“Two Ears Are Better Than One”: an Examination of the Decision-making Process of Cochlear Implant Audiologists When Deciding on Bilateral Sequential or Bilateral Simultaneous Cochlear Implants for Their Pediatric Patients
This study was designed to examine the decision-making process of cochlear implant audiologists who treat pediatric bilateral cochlear implant candidates. The researcher developed an electronic survey to identify the most important factors that audiologists consider when choosing between bilateral sequential or bilateral simultaneous cochlear implants for pediatric recipients. The results of the study showed that all the participants valued binaural hearing. Additionally, most of the audiologists primarily worked with sequentially implanted patients, and the most common interval between the first and second cochlear implant surgeries was less than one year.
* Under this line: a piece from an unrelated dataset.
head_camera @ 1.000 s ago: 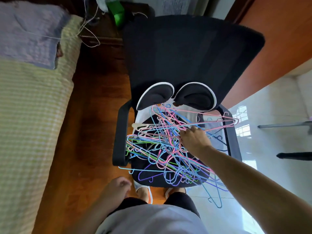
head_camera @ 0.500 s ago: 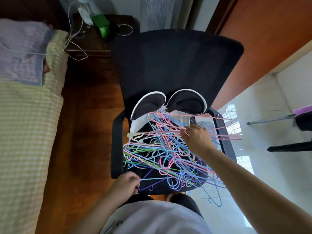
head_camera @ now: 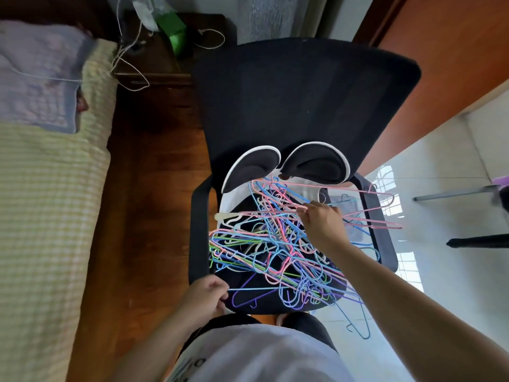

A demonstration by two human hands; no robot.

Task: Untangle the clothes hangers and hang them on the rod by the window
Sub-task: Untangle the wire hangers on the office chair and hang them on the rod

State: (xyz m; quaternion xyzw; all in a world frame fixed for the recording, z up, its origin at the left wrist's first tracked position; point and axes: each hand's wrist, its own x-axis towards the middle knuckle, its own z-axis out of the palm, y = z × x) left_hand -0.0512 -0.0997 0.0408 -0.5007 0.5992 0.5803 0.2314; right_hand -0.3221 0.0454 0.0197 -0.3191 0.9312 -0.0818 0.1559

As a whole, the audiologists were more likely to recommend bilateral sequential cochlear implants to their future patients. This is not to say that they did not recognize the benefit of bilateral simultaneous cochlear implants, but they thought that similar outcomes could be achieved with short interval bilateral sequential cochlear implants. Additional research should be completed to more specifically identify the most common interval for sequential cochlear implants.
Poeting, Frayne, "“Two Ears Are Better Than One”: an Examination of the Decision-making Process of Cochlear Implant Audiologists When Deciding on Bilateral Sequential or Bilateral Simultaneous Cochlear Implants for Their Pediatric Patients" (2016). Senior Independent Study Theses. Paper 7084.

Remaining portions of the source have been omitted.